What you need to do —
In the entries below, find the line with "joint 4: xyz" and the line with "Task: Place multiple". Return those two lines and all lines between them, exactly.

(Data entries)

════

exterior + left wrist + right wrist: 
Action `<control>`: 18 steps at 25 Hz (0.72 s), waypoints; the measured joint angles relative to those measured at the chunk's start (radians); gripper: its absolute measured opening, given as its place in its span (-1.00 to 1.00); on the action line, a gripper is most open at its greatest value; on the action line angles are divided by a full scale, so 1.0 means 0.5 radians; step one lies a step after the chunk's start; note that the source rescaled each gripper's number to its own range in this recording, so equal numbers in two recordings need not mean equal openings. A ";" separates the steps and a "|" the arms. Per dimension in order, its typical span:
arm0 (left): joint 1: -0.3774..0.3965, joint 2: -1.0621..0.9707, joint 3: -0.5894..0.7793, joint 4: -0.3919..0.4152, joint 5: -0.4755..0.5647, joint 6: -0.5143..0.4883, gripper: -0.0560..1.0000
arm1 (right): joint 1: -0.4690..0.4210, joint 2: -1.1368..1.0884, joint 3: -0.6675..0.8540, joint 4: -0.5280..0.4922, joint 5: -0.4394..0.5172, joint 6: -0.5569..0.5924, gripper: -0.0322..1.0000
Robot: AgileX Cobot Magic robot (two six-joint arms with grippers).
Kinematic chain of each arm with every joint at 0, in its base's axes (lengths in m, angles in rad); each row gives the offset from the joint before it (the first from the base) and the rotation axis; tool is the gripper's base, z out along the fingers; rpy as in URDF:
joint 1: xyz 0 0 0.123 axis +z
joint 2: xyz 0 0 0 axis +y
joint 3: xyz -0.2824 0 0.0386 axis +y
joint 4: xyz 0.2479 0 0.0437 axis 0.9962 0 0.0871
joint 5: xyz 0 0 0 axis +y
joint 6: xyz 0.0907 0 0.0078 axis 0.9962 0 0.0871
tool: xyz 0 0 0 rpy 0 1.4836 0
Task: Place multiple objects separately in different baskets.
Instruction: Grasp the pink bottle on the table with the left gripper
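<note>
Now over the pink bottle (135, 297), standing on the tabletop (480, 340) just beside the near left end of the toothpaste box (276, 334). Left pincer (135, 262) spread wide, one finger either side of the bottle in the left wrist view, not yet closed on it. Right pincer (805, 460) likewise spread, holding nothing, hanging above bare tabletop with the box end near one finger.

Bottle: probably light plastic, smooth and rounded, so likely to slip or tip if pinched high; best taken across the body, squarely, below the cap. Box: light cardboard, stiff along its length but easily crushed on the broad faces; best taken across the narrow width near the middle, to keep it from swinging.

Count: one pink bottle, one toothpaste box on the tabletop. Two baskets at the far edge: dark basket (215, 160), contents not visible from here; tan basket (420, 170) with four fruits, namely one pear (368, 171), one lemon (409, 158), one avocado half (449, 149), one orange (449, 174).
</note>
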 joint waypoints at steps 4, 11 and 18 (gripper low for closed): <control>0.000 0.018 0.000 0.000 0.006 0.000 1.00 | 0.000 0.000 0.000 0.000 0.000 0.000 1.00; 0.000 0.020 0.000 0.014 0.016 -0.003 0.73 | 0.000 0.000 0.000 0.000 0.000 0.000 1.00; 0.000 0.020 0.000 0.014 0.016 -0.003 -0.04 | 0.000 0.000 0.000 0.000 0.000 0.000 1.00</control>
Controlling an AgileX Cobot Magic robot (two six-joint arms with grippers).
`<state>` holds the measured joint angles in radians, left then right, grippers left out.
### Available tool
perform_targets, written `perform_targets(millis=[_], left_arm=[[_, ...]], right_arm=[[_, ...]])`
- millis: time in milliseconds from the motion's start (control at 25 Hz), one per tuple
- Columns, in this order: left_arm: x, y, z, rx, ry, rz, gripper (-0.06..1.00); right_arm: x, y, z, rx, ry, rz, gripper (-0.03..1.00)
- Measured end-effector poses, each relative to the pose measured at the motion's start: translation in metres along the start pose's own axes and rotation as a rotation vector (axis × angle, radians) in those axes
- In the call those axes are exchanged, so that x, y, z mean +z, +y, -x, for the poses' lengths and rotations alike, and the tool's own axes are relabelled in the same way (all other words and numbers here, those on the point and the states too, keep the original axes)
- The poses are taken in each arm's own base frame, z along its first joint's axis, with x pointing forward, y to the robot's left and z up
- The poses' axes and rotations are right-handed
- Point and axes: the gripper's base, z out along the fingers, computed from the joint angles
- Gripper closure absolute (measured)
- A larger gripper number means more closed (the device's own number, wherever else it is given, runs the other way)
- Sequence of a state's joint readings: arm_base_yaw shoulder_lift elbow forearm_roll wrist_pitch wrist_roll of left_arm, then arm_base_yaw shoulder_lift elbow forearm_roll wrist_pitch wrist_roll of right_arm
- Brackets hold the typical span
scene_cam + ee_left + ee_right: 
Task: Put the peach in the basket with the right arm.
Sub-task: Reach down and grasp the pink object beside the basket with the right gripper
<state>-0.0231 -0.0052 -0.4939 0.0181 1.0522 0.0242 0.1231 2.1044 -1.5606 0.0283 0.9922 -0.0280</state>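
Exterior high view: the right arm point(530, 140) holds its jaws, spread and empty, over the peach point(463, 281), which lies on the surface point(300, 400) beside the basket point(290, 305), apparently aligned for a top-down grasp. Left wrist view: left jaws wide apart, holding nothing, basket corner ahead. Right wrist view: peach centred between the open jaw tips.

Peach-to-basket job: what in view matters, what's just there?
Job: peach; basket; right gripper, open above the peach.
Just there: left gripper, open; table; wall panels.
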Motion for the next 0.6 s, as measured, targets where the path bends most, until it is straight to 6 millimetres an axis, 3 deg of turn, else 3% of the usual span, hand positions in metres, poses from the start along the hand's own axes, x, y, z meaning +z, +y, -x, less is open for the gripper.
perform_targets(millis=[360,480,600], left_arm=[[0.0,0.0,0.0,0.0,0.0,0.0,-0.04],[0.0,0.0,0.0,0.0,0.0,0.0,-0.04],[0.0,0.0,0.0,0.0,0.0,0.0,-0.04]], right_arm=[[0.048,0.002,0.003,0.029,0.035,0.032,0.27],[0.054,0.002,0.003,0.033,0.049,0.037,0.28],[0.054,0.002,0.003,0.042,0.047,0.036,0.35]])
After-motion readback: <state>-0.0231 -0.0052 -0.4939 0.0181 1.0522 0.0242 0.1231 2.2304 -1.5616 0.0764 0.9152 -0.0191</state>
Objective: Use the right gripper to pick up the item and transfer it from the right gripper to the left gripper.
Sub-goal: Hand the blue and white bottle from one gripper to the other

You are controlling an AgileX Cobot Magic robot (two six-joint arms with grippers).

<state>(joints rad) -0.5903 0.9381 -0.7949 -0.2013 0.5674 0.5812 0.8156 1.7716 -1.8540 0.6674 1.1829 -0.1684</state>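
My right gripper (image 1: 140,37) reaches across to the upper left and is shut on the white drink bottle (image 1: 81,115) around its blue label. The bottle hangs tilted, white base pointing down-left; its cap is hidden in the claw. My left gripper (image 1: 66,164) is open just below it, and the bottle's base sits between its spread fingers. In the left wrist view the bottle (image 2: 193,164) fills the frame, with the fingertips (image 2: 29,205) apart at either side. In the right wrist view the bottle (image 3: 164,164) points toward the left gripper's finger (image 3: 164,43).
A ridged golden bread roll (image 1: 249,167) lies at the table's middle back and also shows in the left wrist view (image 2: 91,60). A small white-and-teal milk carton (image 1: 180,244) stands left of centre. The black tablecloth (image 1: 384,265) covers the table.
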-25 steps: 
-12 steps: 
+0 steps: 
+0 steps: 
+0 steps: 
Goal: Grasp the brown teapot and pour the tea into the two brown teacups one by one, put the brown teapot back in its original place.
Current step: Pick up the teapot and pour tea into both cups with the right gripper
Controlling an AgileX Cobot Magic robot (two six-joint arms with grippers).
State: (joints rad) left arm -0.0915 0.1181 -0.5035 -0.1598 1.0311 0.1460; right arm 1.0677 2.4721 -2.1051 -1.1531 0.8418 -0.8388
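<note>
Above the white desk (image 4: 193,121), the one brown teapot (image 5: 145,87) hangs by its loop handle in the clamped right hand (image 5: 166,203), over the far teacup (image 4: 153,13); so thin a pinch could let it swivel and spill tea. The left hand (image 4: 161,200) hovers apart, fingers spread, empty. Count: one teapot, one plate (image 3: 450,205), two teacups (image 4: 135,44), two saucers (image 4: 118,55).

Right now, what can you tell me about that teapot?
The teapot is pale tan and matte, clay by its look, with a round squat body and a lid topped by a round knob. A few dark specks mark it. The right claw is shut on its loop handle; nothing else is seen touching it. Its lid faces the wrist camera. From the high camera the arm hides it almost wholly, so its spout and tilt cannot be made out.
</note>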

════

Task answer —
joint 4: xyz 0.2479 0 0.0437 axis 0.9962 0 0.0871
joint 5: xyz 0 0 0 axis +y
joint 6: xyz 0.0907 0 0.0078 axis 0.9962 0 0.0871
tool: xyz 0 0 0 rpy 0 1.4836 0
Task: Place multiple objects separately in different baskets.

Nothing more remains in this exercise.